Blue and white are the colors of the flag of Bavaria. This is no accident or whim. They represent the blue of the deep lakes and the white of the snow covered peeks of the Alps. They also represent, more romantically, the blue Bavarian summer sky dotted with puffs of cotton wool white clouds. If you want to experience this famous sky (and a lot more besides) there is no better place than to visit Munich in the summer.
The city may be a bit crowded, particularly at week ends because a lot of visitors have the same idea, but it doesn’t really matter because you will always find a spot where you can enjoy yourself in peace and, on the other hand, what better ‘sport’ than people watching?
So, let’s have a look at what to do in Munich in the summer. Outdoors is called for and Munich has no shortage of green spaces and parks. But I love to start in the city herself by a visit to the Viktualienmarkt. Dominated by the statue of a Marktfrau and the nearby statue in honor of the famous Bavarian ‘original’, poet, actor and writer Karl Valentin, the Viktualienmarkt is a symphony In color and smells. It’s not only a place where you go for food shopping, it’s a performance. Sometimes street artists play statue, you socialize too whilst moving from stall to stall sampling the freshest products.
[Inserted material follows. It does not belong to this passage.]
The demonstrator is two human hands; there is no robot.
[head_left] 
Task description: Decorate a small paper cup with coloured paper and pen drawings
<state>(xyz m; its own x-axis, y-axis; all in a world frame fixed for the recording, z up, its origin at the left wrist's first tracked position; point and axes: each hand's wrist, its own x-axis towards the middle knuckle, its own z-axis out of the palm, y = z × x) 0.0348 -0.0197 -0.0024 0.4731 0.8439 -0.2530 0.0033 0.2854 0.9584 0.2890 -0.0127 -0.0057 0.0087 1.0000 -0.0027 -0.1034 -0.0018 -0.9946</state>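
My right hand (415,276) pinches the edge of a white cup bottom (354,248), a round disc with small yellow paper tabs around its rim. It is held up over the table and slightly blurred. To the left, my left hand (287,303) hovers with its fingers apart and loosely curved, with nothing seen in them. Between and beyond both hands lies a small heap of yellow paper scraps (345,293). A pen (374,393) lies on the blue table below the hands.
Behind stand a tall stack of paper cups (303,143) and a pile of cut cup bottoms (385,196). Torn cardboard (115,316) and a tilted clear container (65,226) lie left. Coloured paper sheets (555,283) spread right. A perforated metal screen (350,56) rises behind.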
Don’t forget to have a Weisswurst with sweet mustard before 12 o’clock because that’s how it’s done. After that, the sausage isn’t deemed fresh enough for consumption any more. You’ll find outdoor restaurants with long wooden tables and benches near the Viktualienmarkt.
A glamourgranny is of course interested in fashion. The traditional Bavarian clothing is Lederhosen and Dirndl. I suggest you stay away from the Lederhosen if you are a man but the many boutiques offer a variety of modified dirndl which serve as perfect summer dresses and don’t look ridiculous if you are not a local.
More outdoors awaits with a walk along the roaring river Isar or in the Englische Garten or the Residenz. Although the good weather may not entice you to a museum visit, have a short look at the majestic Residenz and admire the sparklers in the treasury. My two other favorite museums in Munich are the Toy museum at the Rathausplatz, a paradise for children from 6 to 60 and the quirky Potato museum near the Nordbahnhof which not only documents the history of the potato but also the use of the humble vegetable in art. Amazing.
Munich loves bicycles. If you don’t want to walk, you can hire one and whizz around the city. There are even guided bicycle tours available.
It’s easy to get around Munich by public transport. U-Bahn and S-Bahn take you everywhere, the lines are color coordinated, so you can’t get lost and a day pass or week pass make it quite affordable.
And then, of course, there are the daytrips from Munich which are so enjoyable in the summer. Visit the famous lakes: Chiemsee (with King Ludwig’s last castle on the island Herrenchiemsee), Königssee, Starnberger See (where the king drowned in mysterious circumstances) or Tegernsee. Even Salzburg is only a two hour train ride away.
Taste the freshly ground and brewed coffee at the beautiful and very traditional Dallmayr during the day and party the night away at one of Munich’s many discos or nightclubs. There is somethingto do for everybody and every taste and it is all so much nicer under the blue and white Bavarian summer sky.